能力呼応金属(オーリキャルク)が沙羅のスピリッツに応(こた)え、微かに震動した。

紫電一閃。
ナイフは虚空を切る。

そこに浮かぶ黒い影を、彼女は確かに見定めていた。

すかさずに振り翳(かざ)されたラウレスの一太刀を通り抜け、ゆらりと消えたその影は、再び大気中に溶けていく。

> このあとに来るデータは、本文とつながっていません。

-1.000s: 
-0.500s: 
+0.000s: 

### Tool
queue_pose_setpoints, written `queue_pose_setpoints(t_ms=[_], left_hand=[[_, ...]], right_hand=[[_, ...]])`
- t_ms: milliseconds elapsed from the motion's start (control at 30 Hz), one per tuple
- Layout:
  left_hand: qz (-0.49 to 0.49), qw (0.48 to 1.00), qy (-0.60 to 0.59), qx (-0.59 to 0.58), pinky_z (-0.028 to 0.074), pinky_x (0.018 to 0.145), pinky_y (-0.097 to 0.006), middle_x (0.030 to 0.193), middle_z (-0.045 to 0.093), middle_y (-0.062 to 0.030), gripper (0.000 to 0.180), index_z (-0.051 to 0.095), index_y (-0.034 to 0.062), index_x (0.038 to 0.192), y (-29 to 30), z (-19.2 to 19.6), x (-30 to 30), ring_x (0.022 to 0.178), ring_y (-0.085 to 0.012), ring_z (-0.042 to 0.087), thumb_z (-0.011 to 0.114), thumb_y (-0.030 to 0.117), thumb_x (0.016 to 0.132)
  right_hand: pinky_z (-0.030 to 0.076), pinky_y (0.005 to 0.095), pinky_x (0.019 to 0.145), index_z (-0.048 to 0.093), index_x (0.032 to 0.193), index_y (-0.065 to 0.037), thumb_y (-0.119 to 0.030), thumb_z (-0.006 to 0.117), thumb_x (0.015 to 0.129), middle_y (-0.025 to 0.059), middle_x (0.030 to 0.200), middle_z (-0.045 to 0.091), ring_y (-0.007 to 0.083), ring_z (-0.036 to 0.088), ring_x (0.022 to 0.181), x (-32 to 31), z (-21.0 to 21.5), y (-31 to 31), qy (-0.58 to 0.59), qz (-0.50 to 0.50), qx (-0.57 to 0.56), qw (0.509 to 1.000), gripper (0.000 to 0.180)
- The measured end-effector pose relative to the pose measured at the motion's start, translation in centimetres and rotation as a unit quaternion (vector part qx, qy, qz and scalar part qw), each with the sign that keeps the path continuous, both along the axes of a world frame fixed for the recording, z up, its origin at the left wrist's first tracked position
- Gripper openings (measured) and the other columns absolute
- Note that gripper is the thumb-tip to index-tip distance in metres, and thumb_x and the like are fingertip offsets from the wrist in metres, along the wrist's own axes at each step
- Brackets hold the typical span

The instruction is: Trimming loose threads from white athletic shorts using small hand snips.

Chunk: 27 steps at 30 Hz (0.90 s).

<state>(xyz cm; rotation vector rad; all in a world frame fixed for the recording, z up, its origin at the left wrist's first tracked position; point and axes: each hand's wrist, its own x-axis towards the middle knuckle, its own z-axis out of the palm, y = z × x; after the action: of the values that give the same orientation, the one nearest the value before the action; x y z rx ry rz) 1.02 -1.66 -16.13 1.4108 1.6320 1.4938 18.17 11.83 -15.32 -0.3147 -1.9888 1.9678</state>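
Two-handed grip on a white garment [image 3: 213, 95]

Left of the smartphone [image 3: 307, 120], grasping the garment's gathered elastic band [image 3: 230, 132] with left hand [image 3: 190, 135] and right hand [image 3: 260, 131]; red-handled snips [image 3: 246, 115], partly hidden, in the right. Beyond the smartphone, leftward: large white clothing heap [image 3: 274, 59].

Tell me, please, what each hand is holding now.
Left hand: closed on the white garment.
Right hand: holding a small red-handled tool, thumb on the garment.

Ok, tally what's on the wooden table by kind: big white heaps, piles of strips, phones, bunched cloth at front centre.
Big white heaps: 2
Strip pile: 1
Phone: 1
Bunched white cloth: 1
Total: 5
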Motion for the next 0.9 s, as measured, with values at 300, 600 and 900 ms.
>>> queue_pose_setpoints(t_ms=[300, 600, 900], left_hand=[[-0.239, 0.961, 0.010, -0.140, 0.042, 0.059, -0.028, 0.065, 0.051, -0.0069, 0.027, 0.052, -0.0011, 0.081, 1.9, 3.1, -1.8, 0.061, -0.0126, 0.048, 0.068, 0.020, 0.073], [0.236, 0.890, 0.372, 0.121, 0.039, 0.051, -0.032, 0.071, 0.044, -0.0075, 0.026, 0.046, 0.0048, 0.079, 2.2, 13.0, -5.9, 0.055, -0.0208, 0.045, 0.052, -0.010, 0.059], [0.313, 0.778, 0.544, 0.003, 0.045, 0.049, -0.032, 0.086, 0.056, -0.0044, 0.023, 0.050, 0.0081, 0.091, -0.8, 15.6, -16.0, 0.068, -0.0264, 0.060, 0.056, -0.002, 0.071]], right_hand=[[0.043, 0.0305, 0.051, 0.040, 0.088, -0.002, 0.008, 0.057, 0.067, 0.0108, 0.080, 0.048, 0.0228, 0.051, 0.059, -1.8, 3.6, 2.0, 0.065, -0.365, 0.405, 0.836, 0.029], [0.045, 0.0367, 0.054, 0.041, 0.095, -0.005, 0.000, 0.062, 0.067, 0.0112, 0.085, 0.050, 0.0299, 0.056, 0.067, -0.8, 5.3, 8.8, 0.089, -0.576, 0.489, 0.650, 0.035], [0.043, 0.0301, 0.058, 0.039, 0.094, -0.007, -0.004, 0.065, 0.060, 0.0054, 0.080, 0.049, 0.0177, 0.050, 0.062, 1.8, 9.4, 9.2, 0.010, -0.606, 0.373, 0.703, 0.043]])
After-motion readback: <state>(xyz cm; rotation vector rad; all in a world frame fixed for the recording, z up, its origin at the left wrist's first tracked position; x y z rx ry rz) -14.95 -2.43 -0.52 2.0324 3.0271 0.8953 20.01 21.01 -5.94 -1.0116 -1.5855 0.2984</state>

逃がすまいと追撃をかけようとした沙羅は、しかし突如、見えざる何かに弾かれ、後方に吹っ飛んだ。

「沙羅ッ!」

衝撃と共に壁が崩れ、湿った外気が部屋に流れ込む。

崩れ落ちた瓦礫から何とか這い出した沙羅だったが、彼女に目立った外傷はない。

沙羅は不思議そうに己の身体を点検し、自分を覆う仄(ほの)かな白光を熟視する。

――暖(あった)かい…。
――怪我も、してないし…痛くない。

「大丈夫ですか?」

やおら眼前に現れたアリが、沙羅に片手を差し出した。
ぼんやりしながらもその手を掴み、沙羅は立ち上がる。

――すごい。
――もしかして、これ…アリの能力?

「沙羅!大丈夫か」

一にも二にも沙羅に走り寄る一哉の後を追うようにして、ラウレス、ブラッドも駆け寄ってくる。
ブラッドはラウレスと視線を交わし、沙羅と一哉の肩を叩いた。

「二人は俺と一緒に地下へ行くぞ。ラウレス、アリ…終わったらすぐ戻る。それまで持ち堪えてくれ」

不敵に笑んだラウレスが、長いブロンドをかき上げた。